Planting Corn: Then and Now


Well, according to the USDA Planting Report issued, May 13, 2013, the corn belt as a whole has been able to plant 28% of the planned corn acreage, with my state of Ohio at 46%. At this same time last year, 83% of Ohio’s corn was in and the corn-growing belt as a whole was at 85%, but 2012 was a year with an unusually early spring.

It seems that when I was a kid, we routinely didn’t begin planting until near the end of May. Of course we had to first plow under last year’s hayfields, then disc it a couple of times, and finally harrow it with a spike tooth before the soil was considered fit to plant corn. With a 2-bottom plow, 7-foot double disc, and a 3-section spike tooth, soil preparation took a while.

Our old No. 919 John Deere, 2-row, horse drawn corn planter didn’t put the seed in the ground very fast, either and I remember many years planting corn well into June.

To get straight, evenly spaced corn rows in those days depended upon the skill of the driver and the planter’s row markers. Those row markers! I’ve told the story of when I was just a little shaver of four or five and Dad was planting with a team, turned at the end of the field and dropped the disc row marker right on top of my head. Of course, I shouldn’t have been where I was and, although there was enough blood to make my mother faint when she saw me come screaming, there was no permanent damage except for the scar.

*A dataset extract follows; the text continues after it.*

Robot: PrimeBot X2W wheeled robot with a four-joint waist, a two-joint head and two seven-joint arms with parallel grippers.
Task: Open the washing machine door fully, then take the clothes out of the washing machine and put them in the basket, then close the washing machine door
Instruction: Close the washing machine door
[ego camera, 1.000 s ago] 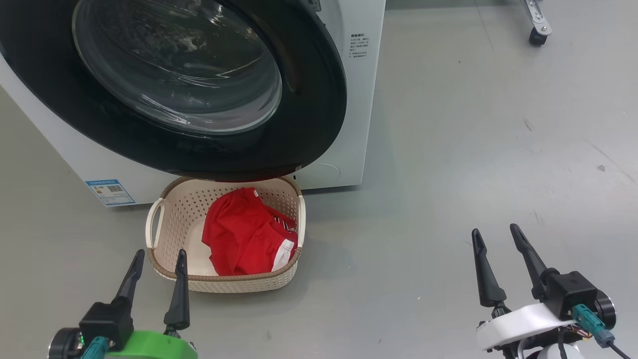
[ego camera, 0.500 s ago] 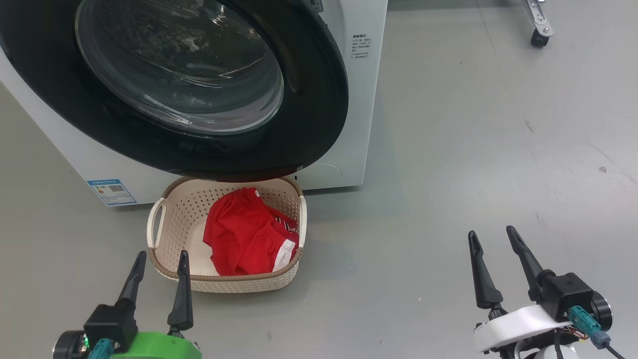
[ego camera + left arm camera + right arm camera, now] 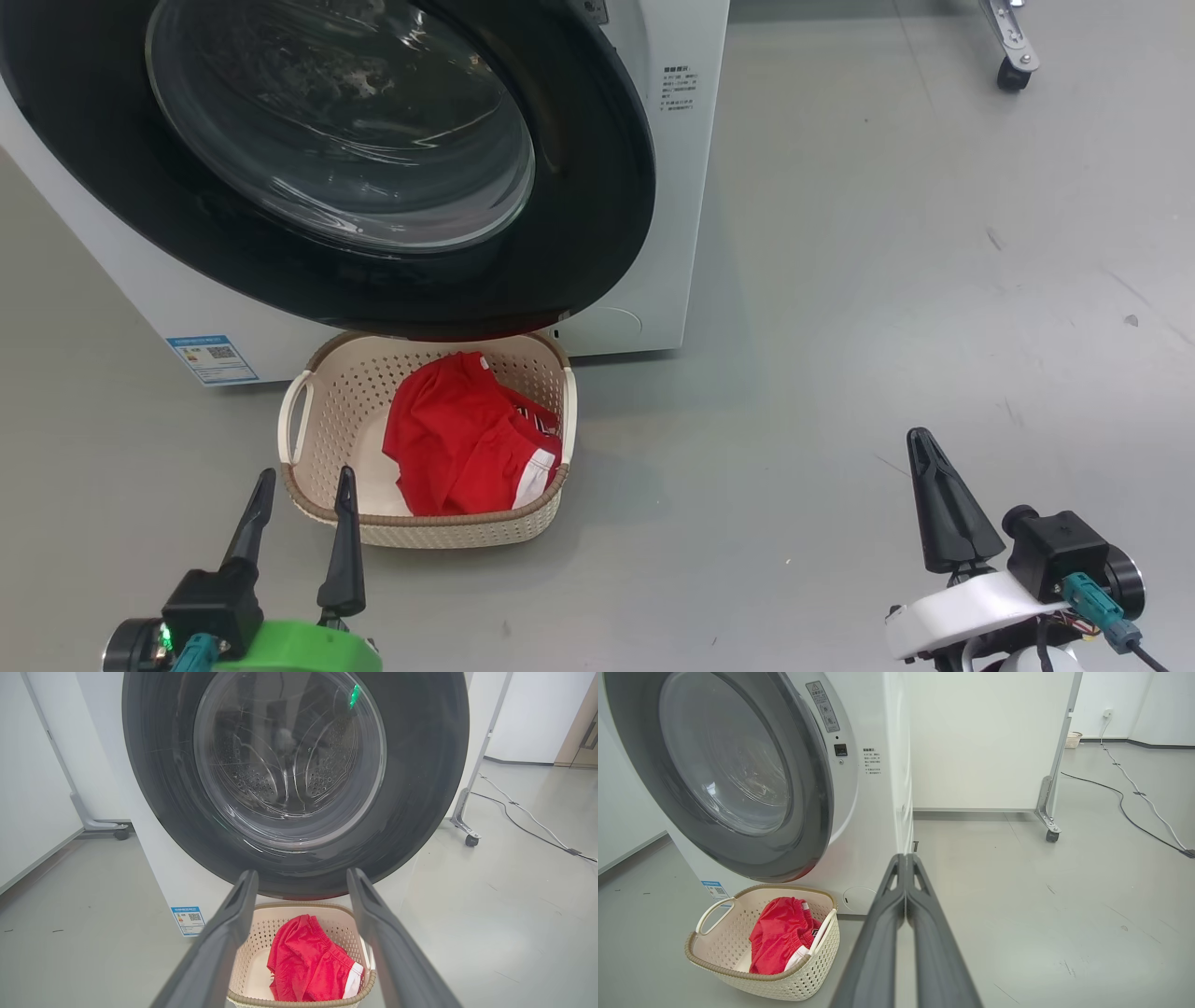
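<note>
The washing machine door lies flat over the front of the washing machine, or very close to it; whether the latch has caught I cannot tell. So I judge that the only move left is a last push on this door, and it turns on which arm faces it. The left pincer is straight in front of the machine, with the glass of the door ahead of it and above it in the left wrist view. Its two fingers are wide apart and hold nothing. The right pincer is off to the right of the machine, beyond its right corner. Its fingers are pressed together on nothing. The left arm is therefore the nearer one. The door is round, so it has no long axis. The basket stands on the floor just in front of the machine, under the lower rim of the door, with its long side along the front. The clothes lie inside it. I count one machine, one door, one basket and two pincers; the red heap may be one garment or two, I cannot tell.
</note>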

After the horses were sold, we shortened the tongue of the planter and pulled it with the tractor. When I was old enough to drive the tractor, Dad rode the planter and he often had to yell at me because my mind would wander from the task at hand and the tractor would wander off the mark.

After a while, a 3-point hitch was welded up for the planter and corn planting became a one-man operation. I don’t remember the row markers being used after this so by this time I guess I was old enough to make straight rows without prodding.